Apalagi, Hary Tanoe memiliki akumulasi modal politik yang sulit ditolak. Bukan saja sebagai mesin ATM saat kampanye nanti, Hary bisa mengerahkan media yang dia miliki untuk mendukung Jokowi.
"Bisa jadi duet maut armada media Surya Paloh dan HT siap mengangkat citra Jokowi," kata dia.
Faisal mengakui bukan kebetulan juga Hary Tanoe melakukan manuver ini setelah menyandang status tersangka. Meminjam istilah Fadli Zon tentang adaya 'tendensi politik stick and carrot', Faisal memaparkan ada kecenderungan tekanan politik memukul lawan.
"Bentuk tekanannya macam-macam. Salah satunya lewat tekanan hukum. Hukum dijadikan alat untuk menekan semua musuh termasuk Parpol, tetapi juga untuk merangkul mereka. Siapa yang melawan saat ditekan, dikasih stick dan yang nurut diberi carrot," kata Faisal menjelaskan.
Namun, ia menyatakan hukum dan politik adalah entitas yang berbeda. Tidak dibenarkan perkara politik ditukar dengan hukum. Sikap politik HT adalah pilihan bebas yang dalam konteks demokrasi Indonesia dijamin dalam konstitusi.
"Tapi, jangan sampai dukungan ini dijadikan alat barter agar terbebas dari kasus hukum yang melilitnya," kata Faisal.

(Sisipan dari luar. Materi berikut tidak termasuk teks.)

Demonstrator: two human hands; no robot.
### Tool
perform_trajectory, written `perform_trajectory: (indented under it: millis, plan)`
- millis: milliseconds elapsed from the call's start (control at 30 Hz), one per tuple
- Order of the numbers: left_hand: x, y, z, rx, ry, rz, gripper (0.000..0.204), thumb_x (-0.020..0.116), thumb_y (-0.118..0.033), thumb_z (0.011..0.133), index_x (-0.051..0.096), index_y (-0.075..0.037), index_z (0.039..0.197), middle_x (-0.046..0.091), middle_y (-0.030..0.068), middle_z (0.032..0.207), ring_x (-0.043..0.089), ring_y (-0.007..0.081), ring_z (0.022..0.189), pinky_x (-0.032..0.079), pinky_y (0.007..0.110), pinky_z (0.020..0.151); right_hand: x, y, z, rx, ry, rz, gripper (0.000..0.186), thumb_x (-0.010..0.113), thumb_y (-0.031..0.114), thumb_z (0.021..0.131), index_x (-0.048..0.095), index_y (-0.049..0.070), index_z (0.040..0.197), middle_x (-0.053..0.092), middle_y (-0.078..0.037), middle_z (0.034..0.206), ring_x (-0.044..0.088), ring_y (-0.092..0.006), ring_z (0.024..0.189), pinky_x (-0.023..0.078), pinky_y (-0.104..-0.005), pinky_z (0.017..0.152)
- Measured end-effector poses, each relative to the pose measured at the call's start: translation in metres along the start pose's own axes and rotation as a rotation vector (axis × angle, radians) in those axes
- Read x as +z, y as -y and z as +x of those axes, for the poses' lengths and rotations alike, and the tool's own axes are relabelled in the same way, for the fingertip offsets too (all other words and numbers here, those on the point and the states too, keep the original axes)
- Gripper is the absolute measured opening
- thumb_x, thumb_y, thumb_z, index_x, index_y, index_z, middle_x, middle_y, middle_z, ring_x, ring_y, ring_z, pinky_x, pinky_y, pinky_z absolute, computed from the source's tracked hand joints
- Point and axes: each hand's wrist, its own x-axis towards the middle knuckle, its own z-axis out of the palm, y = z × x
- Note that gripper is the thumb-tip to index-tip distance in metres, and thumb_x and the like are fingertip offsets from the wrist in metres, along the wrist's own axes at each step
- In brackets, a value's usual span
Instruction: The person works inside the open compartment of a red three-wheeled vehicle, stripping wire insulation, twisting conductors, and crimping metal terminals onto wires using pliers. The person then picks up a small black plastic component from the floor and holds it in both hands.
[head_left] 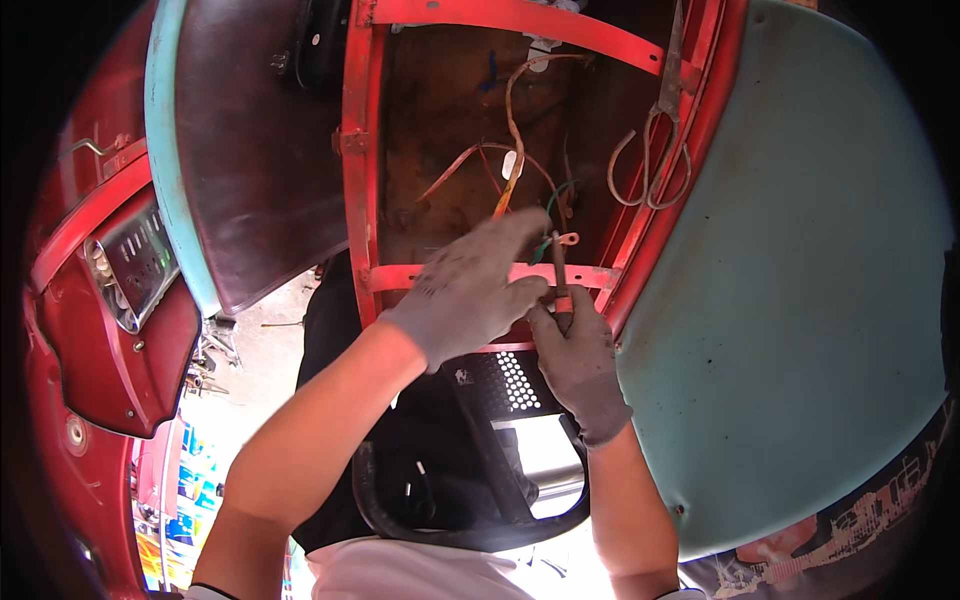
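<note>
Red metal frame (362, 200) | scissors (665, 104) lying along right rail (645, 255) | wires (512, 105) in open brown bay (435, 110)

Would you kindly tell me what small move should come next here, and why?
Perhaps steady the orange-pink ring terminal with the left hand: it shows right beside the tip of the slim tool held in the right hand, and the left hand is close by.

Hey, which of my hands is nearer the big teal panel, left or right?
Right. In this view, your right hand is just left of the teal panel, close to its edge; your left hand is farther left, partly covering the red crossbar.
</note>
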Motion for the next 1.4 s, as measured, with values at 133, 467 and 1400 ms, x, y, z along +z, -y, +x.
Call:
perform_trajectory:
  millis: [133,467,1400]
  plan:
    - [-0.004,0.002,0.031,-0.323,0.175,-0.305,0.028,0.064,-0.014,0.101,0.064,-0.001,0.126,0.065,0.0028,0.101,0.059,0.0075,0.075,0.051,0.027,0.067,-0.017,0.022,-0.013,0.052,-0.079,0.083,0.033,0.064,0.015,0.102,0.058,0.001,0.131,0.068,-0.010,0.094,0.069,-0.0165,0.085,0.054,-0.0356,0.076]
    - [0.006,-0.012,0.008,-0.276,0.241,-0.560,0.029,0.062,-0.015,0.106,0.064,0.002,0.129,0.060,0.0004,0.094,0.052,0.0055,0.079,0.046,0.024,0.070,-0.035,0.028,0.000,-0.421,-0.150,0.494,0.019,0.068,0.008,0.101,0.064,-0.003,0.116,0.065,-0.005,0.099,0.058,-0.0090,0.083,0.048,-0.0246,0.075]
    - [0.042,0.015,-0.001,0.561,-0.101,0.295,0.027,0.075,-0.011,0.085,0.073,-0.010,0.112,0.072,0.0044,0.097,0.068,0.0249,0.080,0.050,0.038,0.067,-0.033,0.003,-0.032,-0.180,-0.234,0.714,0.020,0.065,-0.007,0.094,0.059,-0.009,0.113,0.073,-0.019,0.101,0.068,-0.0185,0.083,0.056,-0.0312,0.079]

Kalaupun tujuan utama Hary Tanoe agar Jokowi bisa melepaskannya dari kasus hukumnya itu, menurut Faisal, Presiden mungkin tidak akan langsung menerima. Sebab hal itu bisa mencoreng namanya sebagai bapak 'adil' yang tidak pernah mengintervensi keindependensian lembaga hukum.